The mother still has a large abdominal incision and a big hole in her pregnant highly vascular uterus.  There is still the matter of getting the placenta out which may or may not be easy.  And there are little issues like amniotic fluid emboli and pre-eclampsia.  Further the OB is probably going to exteriorize the uterus which means that means that your patient is going to get nauseous and if the block is the least bit patchy, uncomfortable.  She may also get hypotensive from the spinal and from the blood loss.  In other words, your patient is not out of the woods and may need your attention still.

This happened to a colleague of my a few years ago.  I don't remember exactly what happened but he felt he needed some help with the patient and so asked for assistance from one of the nurses.  The love in was still in process and the nurses ignored him accidentally or intentionally.  This lead to him raising his voice (his version) or yelling (their version) and he got written up and had his wrists slapped.  I wasn't there and only heard his version so I can't really comment.
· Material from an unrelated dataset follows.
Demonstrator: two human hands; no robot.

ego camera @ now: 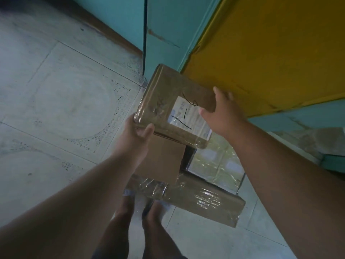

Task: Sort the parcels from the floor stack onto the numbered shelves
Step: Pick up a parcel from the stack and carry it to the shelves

This is a difficult issue to discuss because a Caesarian Section is life saving for the mother or the baby in some circumstances.  Just how often is the question.  Certainly not 30% of the time.  A lot of women really wanted have the perfect labour and delivery and push out their baby and when in their best interests we have to section them, they may feel that they have failed and we don't want to reinforce this.  At the same time we read about the "too posh to push" mothers who chose to have a section rather than even attempting vaginal delivery.  There are probably variants of this and I imagine discussions going on in the OB office where the prospective mother states her concern about the difficult labour of her sister, friend or mother and states that if things look like they are headed that way, she wants a section.  I am not sure whether these discussions happen, I strongly suspect that they do and a significant number of "failure to progress" or "non-reassuring tracing"  sections are as a result of these discussions.

The demedicalization of the Caesarian section, benefits mostly the OB who no longer feels guilty (assuming they are capable of that) when she does a questionable section, because she wants to get back to her office, go for dinner, not have to hand off the patient etc, doesn't have to worry about depriving the mother of a wonderful birthing experience because after all a section is a birthing experience with mom awake and the father or whoever invited to participate.  

My argument is that by making the Caesarian Section less medical, more routine and more pleasant we are making it too easy and maybe we need to find some type of balance.  Not holding my breath on that.